LE TRAITEMENT de la rectocolite hémorragique (RCH) s’appuie sur les traitements aminosalicylés puis sur les corticoïdes. L’azathioprine peut être recommandée dans certaines formes de la maladie. En cas de RCH réfractaire aux salicylés, aux corticoïdes et à l’azathioprine, la colectomie était la seule solution jusqu’à la publication des essais ACT 1 (Active ulcerative Colitis Trial 1) et ACT 2 (1). Ces deux essais randomisés en double insu ont été publiés dans un même article. Ils démontraient l’efficacité de l’infliximab administré en perfusion intraveineuse pour induire et maintenir une réponse clinique, une rémission et une cicatrisation muqueuse chez des malades atteints d’une RCH en poussée. Comme dans le cas de la maladie de Crohn, le traitement par infliximab a ainsi été associé à une réduction du risque de colectomie et d’hospitalisation à un an (2).
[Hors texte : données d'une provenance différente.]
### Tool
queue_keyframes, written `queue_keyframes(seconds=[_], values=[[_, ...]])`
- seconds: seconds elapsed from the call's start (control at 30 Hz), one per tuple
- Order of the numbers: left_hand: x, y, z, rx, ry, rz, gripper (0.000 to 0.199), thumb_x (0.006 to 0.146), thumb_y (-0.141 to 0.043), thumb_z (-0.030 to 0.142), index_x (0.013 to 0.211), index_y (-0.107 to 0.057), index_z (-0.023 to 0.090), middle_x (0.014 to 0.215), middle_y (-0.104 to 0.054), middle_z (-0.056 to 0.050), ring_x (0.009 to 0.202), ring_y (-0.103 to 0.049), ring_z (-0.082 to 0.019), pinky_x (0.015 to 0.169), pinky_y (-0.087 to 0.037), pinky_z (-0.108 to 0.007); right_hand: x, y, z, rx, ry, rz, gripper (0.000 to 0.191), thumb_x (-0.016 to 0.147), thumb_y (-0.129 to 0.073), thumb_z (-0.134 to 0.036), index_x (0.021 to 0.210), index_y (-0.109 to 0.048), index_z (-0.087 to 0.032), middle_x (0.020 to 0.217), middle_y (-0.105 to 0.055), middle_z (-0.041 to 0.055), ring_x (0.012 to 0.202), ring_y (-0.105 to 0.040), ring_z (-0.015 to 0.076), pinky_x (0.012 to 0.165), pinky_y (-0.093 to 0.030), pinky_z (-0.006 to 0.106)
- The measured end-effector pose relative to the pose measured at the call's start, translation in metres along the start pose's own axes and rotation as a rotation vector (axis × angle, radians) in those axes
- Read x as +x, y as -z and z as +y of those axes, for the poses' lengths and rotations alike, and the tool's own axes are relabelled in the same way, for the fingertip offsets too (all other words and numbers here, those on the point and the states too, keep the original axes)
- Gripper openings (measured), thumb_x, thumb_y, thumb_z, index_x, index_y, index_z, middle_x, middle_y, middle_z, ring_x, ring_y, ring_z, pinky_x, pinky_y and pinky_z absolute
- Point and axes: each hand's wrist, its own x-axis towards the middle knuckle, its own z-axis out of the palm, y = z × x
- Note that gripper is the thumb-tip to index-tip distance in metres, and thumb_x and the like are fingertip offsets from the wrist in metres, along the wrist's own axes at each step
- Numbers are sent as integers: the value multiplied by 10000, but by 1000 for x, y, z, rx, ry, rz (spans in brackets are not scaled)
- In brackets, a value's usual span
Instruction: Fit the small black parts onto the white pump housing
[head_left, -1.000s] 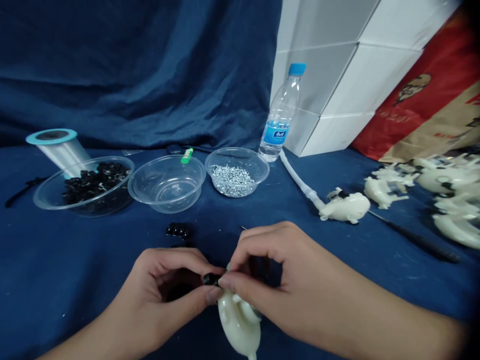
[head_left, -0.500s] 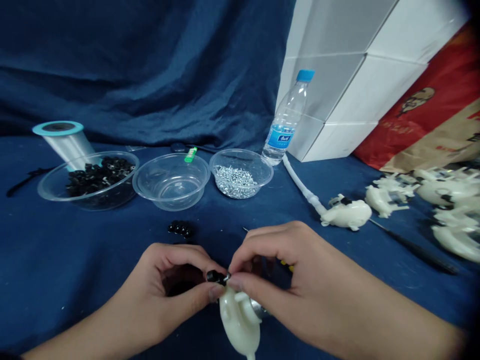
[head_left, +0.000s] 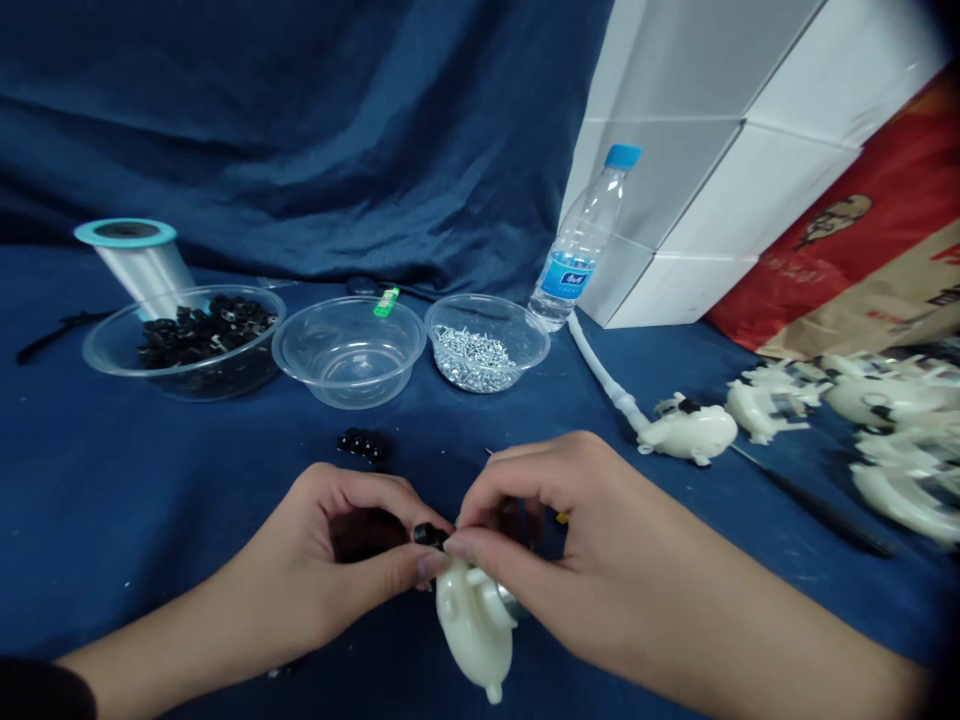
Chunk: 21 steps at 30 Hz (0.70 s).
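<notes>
My left hand pinches a small black part between thumb and index finger, at the top of a cream plastic piece. My right hand is closed at the same spot, its thumb and index fingertips pressed together against the black part's right side. Whatever lies between those right fingertips is hidden. The cream piece hangs below the fingertips, rounded, with a small nub at its lower end. Beyond my hands, a small row of black parts lies on the blue cloth.
Behind stand bowls of black parts and screws, an empty bowl, a spool and a bottle. On the right are cream pieces, a black-handled tool, white boxes and a red bag.
The view has shifted slightly. My right fingertips have closed in over the black part, and the small metal piece seen between them earlier is now hidden.
</notes>
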Motion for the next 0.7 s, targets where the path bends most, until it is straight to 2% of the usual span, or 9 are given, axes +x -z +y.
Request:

L’année 2011 a été marquée par la publication d’un essai clinique relatif à l’efficacité de l’adalimumab dans la prise en charge de la RCH modérément à sévèrement active (3). Ce produit, qui n’est pour le moment pas autorisé dans la prise en charge de cette affection, a fait l’objet d’un essai clinique multicentrique, randomisé, en double insu contre placebo, d’une durée de 8 semaines. Il a porté sur 390 patients en échec de corticothérapie et de traitement immunosuppresseur, mais n’ayant jamais reçu d’infliximab. Le critère principal de jugement qui était le taux de rémission clinique à 8 semaines, a été atteint chez 18,5 % des malades traités et chez 9,2 % de ceux ayant reçu le placebo. Cette différence était significative (p = 0,031).
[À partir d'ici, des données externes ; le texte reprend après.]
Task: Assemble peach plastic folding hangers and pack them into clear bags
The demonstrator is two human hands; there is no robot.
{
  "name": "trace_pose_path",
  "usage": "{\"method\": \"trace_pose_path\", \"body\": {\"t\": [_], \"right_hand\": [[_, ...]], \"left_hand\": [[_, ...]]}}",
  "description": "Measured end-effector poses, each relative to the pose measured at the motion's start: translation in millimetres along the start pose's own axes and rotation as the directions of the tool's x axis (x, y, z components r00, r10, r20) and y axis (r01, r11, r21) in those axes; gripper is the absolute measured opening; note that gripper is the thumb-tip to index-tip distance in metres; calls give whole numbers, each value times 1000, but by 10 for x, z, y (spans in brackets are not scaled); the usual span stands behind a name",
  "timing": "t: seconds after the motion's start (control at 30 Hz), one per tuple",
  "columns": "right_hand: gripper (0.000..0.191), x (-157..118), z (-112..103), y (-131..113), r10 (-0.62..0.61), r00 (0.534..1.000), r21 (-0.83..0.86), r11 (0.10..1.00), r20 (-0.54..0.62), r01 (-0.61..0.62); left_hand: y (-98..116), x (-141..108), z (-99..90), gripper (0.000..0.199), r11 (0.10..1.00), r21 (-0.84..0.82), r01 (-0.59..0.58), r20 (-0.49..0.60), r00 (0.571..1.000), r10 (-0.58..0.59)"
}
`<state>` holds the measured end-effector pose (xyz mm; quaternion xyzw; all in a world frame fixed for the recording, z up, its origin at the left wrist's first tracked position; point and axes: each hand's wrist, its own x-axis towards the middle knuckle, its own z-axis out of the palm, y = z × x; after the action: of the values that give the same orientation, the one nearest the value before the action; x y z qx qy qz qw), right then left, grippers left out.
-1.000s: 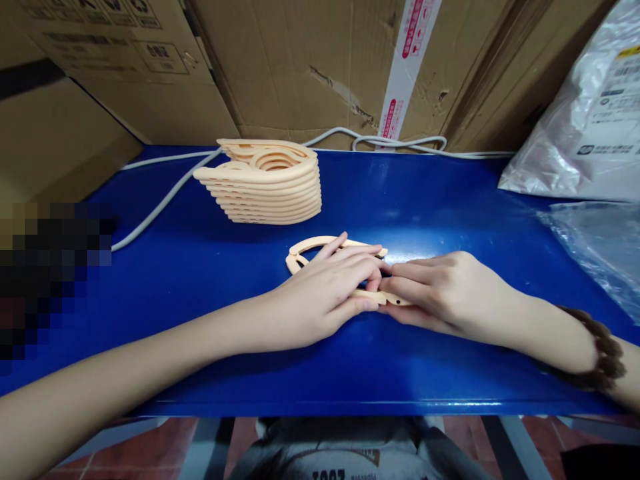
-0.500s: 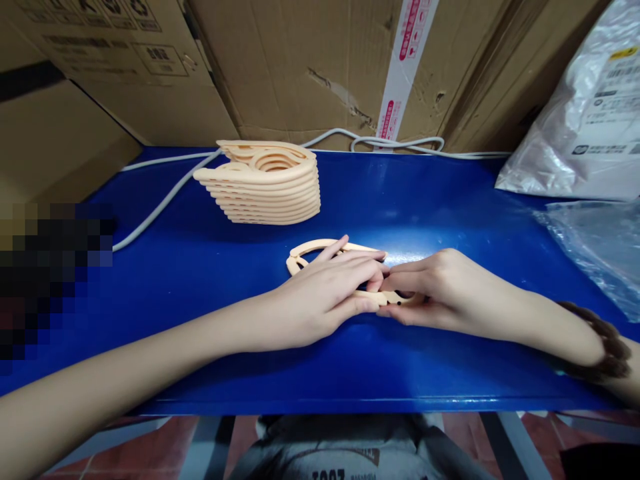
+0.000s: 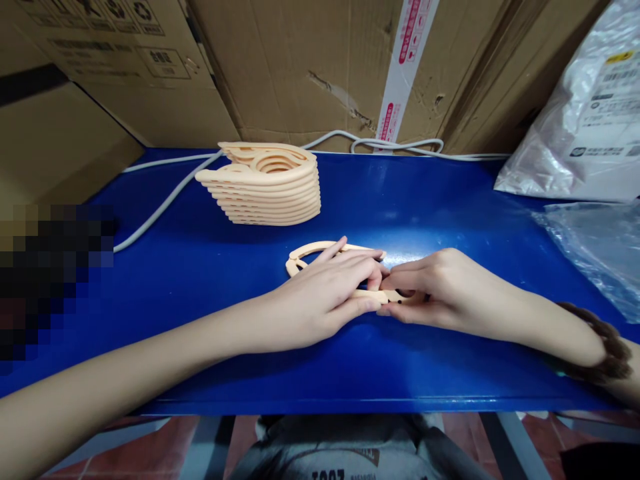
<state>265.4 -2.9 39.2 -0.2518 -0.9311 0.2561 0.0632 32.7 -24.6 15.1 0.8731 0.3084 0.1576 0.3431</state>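
Note:
A beige plastic folding hanger (image 3: 313, 249) lies on the blue table, largely covered by my hands. My left hand (image 3: 323, 297) rests over it. Its thumb and index finger pinch the near arm, while the other fingers stretch across the frame towards the far arm. Close against those fingertips, my right hand (image 3: 440, 290) is closed on the hanger's right-hand end, where a small dark hole shows between thumb and fingers. The exact joint there is partly hidden. Behind my left hand stands a neat stack of similar folded beige hangers (image 3: 273, 190).
Cardboard boxes (image 3: 300, 67) line the back of the table (image 3: 210, 373). A white cable (image 3: 167, 203) runs along the rear and left. To the right lie a white plastic parcel bag (image 3: 565, 140) and a clear plastic bag (image 3: 595, 247). Something pixelated sits at far left.
Both hands stay in nearly the same place on the hanger. The whole view has shifted very slightly; no grip has visibly changed.

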Motion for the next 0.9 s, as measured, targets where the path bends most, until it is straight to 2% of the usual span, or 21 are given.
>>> {"method": "trace_pose_path", "body": {"t": [0.2,0.33,0.6,0.73,0.9], "right_hand": [[21,-46,31,-68,-21,1000,-185,983,-10,19],[21,-58,43,-91,-33,999,-214,976,-10,31],[22,-1,8,-39,-48,999,0,999,10,48],[22,30,-9,-2,-12,999,116,993,33,8],[30,35,-13,42,48,995,202,977,89,-65]], "left_hand": [[0,-5,13,19,1000,-19,15,-11,1000,-16],[16,2,23,16,999,-44,19,11,1000,-19],[46,-5,19,17,997,-74,33,45,999,-30],[49,-2,20,17,996,-83,34,55,998,-29],[18,-6,-14,19,1000,-31,1,8,1000,-1]]}}
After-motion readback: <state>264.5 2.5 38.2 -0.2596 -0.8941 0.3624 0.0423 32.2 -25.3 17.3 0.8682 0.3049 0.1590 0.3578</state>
Pour ce qui est des autres critères de jugement de l’étude, comme le taux de cicatrisation endoscopique, les différences constatées n’ont pas atteint le seuil de significativité statistique.

L’étude SUCCESS, enfin, a été mise en œuvre afin de comparer l’efficacité de l’azathioprine, de l’infliximab ou de l’association des deux thérapeutiques. Ses résultats seront présentés cette année.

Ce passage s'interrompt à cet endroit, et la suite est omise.